WHAT THE EXERCISE ASKS - Each line of the listing below must be retyped exactly, with images left out.

SUPPLIED DATA -
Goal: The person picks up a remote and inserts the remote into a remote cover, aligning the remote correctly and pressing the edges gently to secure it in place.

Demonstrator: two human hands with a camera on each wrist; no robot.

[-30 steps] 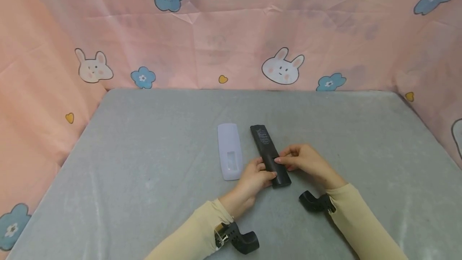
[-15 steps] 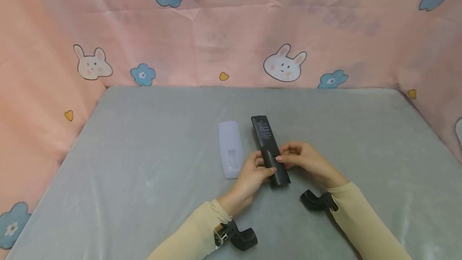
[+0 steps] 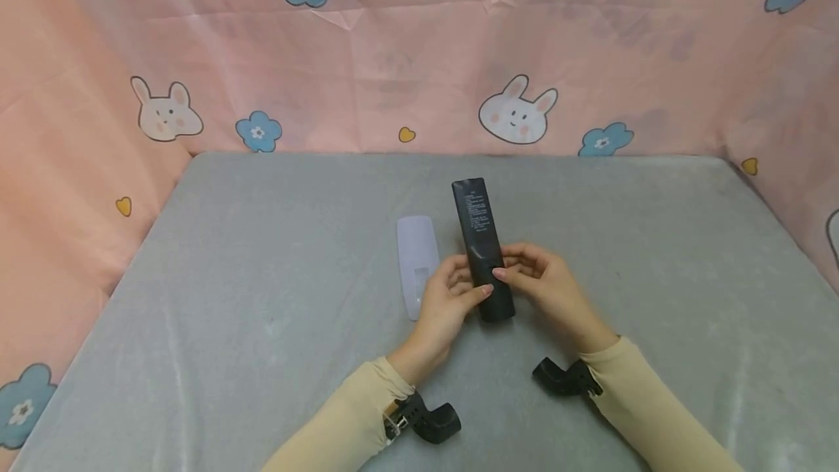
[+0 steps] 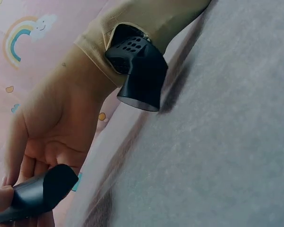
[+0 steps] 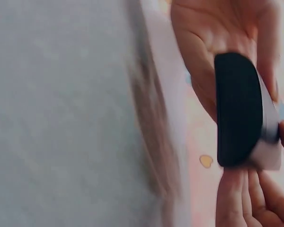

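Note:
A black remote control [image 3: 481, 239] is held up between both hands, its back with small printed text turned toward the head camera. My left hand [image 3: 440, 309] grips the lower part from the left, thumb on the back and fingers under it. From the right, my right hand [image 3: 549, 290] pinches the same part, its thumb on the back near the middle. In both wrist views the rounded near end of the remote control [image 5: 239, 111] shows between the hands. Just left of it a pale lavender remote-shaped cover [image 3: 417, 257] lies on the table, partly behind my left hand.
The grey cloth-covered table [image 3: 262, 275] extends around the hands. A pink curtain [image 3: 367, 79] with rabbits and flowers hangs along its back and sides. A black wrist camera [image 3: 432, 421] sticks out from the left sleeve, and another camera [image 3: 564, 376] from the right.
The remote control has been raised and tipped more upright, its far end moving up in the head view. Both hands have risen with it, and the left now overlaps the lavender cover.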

ANSWER FOR THIS EXERCISE -
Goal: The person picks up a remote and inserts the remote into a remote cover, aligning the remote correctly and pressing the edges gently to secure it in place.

Demonstrator: two human hands with a camera on each wrist; no robot.

[-30 steps] 
[-15 steps] 
[+0 steps] 
[+0 steps] 
[+0 steps] 

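Note:
A black remote control [image 3: 481, 239] is held up between both hands, its back with small printed text turned toward the head camera. My left hand [image 3: 440, 309] grips the lower part from the left, thumb on the back and fingers under it. From the right, my right hand [image 3: 549, 290] pinches the same part, its thumb on the back near the middle. In both wrist views the rounded near end of the remote control [image 5: 239, 111] shows between the hands. Just left of it a pale lavender remote-shaped cover [image 3: 417, 257] lies on the table, partly behind my left hand.
The grey cloth-covered table [image 3: 262, 275] extends around the hands. A pink curtain [image 3: 367, 79] with rabbits and flowers hangs along its back and sides. A black wrist camera [image 3: 432, 421] sticks out from the left sleeve, and another camera [image 3: 564, 376] from the right.
The remote control has been raised and tipped more upright, its far end moving up in the head view. Both hands have risen with it, and the left now overlaps the lavender cover.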

With this, the exercise has been completed.